Penyaluran BBG di lepas pantai, sambung Johand, cocok untuk kondisi Indonesia, negara kepulauan dengan perairan yang luas.Sekali jalan, kapal diperkirakan bisa memasok kebutuhan gas ke tiga (3) lokasi PLTG yakni Jayapura (50 MW), Manokwari (30 MW) dan Sorong (50 MW).

Selain merancang rute dan manajemen logistik yang efisien, hal yang tak kalah penting diperhatikan yakni faktor safety. Oleh karenanya, terang Johand, perlu rancangan kapal yang sesuai kebutuhan serta aman dari risiko. “Kenapa gas dari Qatar sampai ke Tokyo itu pakai kapal LNG, beda gas dari Rusia ke Eropa pakai pipa. Artinya ada faktor security segala macam, jadi banyak faktor yang bermain di situ,” katanya.

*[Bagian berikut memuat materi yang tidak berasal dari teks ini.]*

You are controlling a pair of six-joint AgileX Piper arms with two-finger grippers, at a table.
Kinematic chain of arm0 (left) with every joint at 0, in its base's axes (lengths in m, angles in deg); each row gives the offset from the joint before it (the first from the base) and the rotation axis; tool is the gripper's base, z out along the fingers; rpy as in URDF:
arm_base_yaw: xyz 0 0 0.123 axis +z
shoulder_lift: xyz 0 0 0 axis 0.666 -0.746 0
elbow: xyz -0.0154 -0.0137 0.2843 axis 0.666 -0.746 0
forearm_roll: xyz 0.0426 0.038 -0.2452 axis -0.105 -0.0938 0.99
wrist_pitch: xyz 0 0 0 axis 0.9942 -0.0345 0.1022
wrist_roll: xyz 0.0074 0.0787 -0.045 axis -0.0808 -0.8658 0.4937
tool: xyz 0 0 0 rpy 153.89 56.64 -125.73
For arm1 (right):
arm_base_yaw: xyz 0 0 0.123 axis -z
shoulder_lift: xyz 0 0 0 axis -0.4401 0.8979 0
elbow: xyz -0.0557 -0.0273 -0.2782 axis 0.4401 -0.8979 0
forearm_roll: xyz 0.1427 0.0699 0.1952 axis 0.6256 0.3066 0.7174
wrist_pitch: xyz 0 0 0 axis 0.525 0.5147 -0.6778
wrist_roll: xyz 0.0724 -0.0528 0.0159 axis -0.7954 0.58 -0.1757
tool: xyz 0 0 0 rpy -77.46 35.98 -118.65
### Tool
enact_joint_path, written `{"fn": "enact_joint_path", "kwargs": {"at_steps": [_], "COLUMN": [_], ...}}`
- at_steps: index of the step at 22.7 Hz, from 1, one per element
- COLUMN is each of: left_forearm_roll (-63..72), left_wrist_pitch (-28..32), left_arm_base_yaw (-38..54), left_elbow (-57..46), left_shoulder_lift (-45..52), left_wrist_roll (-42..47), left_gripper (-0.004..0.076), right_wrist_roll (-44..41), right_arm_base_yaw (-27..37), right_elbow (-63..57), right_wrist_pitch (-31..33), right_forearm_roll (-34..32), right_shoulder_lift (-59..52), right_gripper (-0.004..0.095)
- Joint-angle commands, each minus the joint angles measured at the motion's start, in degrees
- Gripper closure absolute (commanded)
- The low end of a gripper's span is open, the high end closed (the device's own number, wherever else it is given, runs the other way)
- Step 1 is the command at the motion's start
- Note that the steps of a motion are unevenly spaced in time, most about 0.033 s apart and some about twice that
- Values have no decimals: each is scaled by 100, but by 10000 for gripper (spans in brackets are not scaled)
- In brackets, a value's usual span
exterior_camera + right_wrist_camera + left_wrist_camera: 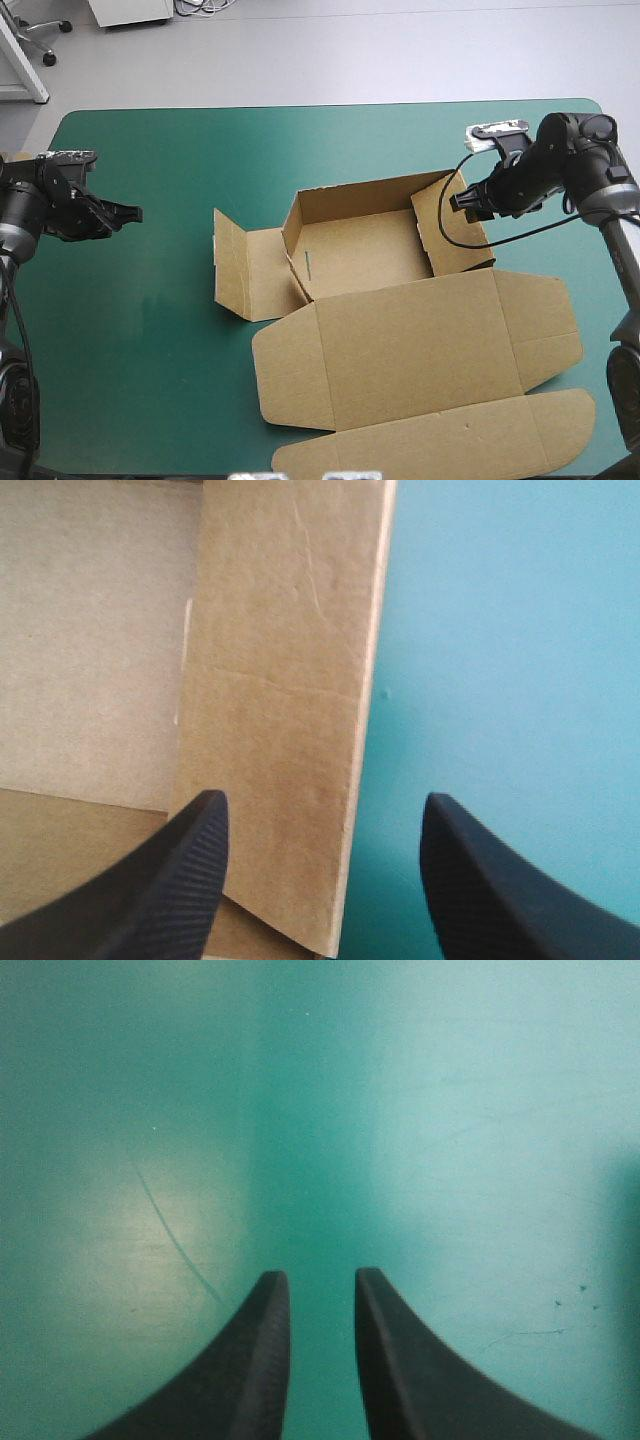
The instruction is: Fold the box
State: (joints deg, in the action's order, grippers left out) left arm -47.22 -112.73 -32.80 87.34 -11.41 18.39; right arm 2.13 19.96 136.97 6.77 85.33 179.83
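Observation:
The brown box lies mid-table, its back wall and right side wall raised and its big lid panel flat toward the front edge. The left side flap stands partly up. My right gripper hovers open at the right wall. In the right wrist view that wall runs ahead from between the fingers of the gripper, with the box's inside on one side of it and teal-green cover on the other. My left gripper is far left of the box, over bare cover. Its fingers are a narrow gap apart and hold nothing.
The lid's front flap reaches close to the table's front edge. Bare teal-green cover lies left of the box and behind it toward the far edge.

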Motion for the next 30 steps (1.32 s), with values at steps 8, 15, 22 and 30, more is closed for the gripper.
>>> {"fn": "enact_joint_path", "kwargs": {"at_steps": [8,15,22,30], "left_forearm_roll": [23,34,34,34], "left_wrist_pitch": [150,185,211,219], "left_arm_base_yaw": [26,26,26,26], "left_elbow": [155,155,155,155], "left_shoulder_lift": [232,232,232,232], "left_wrist_roll": [-2,-2,-14,-23], "left_gripper": [558,561,561,561], "right_wrist_roll": [-342,-473,-679,-580], "right_arm_base_yaw": [-397,-397,-397,-397], "right_elbow": [331,331,331,331], "right_wrist_pitch": [-436,-744,-730,-657], "right_forearm_roll": [-775,-480,-468,-508], "right_shoulder_lift": [-180,681,1228,1346], "right_gripper": [236,250,408,908]}}
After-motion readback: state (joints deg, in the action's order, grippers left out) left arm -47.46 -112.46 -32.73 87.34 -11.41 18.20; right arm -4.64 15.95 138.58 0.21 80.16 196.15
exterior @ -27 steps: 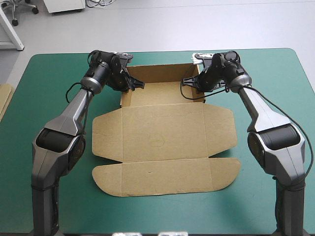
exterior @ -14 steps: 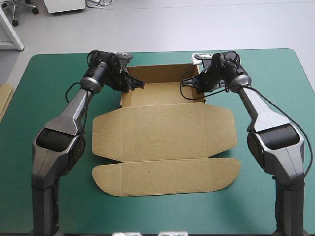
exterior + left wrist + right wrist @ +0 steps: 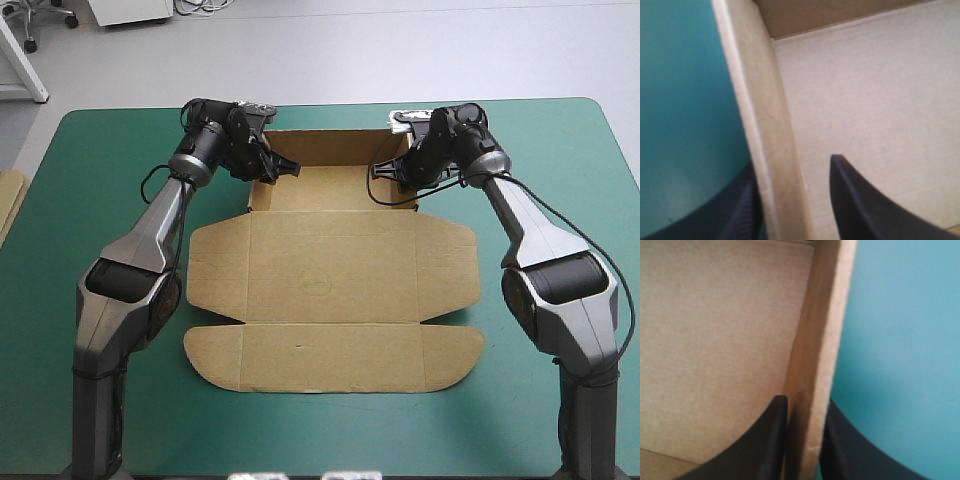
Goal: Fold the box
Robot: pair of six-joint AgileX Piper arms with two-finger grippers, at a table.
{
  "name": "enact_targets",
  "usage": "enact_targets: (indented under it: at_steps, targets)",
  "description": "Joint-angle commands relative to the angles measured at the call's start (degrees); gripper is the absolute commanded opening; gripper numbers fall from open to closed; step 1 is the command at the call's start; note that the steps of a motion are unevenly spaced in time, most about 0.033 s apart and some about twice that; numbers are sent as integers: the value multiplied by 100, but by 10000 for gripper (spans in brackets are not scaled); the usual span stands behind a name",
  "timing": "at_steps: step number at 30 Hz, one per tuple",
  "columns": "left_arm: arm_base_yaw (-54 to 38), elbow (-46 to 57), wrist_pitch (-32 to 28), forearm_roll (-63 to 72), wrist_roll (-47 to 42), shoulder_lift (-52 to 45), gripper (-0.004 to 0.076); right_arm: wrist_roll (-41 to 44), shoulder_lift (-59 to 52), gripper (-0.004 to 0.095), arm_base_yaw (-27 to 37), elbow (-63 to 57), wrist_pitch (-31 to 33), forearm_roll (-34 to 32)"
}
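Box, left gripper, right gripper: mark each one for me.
box (image 3: pixel 330 270), high view, on the flat middle panel.
left gripper (image 3: pixel 792 167), left wrist view, midway between the fingertips, astride a raised wall.
right gripper (image 3: pixel 805 405), right wrist view, midway between the fingertips, clamped on a raised wall.

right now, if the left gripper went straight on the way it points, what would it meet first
The box's side wall, which stands between the fingers of the left gripper; it would slide along that. Beyond, the box's adjoining wall at the corner seems next, though depth is unclear.
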State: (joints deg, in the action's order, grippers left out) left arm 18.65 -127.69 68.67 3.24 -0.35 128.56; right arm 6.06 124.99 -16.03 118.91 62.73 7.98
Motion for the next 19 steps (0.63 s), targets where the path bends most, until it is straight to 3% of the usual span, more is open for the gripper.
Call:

Johand mengatakan konsep yang ia paparkan banyak mencerna dari dinamika global. Dimana banyak negara mulai beralih ke gas untuk pengembangan listrik. Sementara untuk distribusi menggunakan teknologi kapal. “Aku belajar dari teman-teman nyontek [teknologinya] juga. Di ITB juga belajar,jadi aku hanya berpikir nyambung-nyambung terus bisa,” ucapnya merendah.

Ia berkeinginan di tahap awal, proyek dapat berjalan di Papua. Pembangunan PLTG menurutnya harus memperhatikan rantai pasok distribusi dan cakupan wilayah.“Yang Jayapura udah dibangun [PLTG] 50 MW di tempat yang salah sehingga kapal enggak bisa masuk-masuk sampai hari ini. Yang Manokwari sudah dibangun di tempat yang salah. Yang di Sorong sudah dibangun di tempat yang benar. Kasihan sekali, ini 3 kota yang mau saya bangun,” keluhnya.

Dirinya berharap studi kelayakan yang ia lakukan dapat diimplementasikan dan pemerintah melalui Pertamina dan PGN dapat memberikan penugasan ke PT Aluflo RajaAmpat, perusahaan lokal Papua, untuk terlibat dalam pengadaan infrastruktur gas di Papua. “Kami merasa paling qualified,”ucapnya.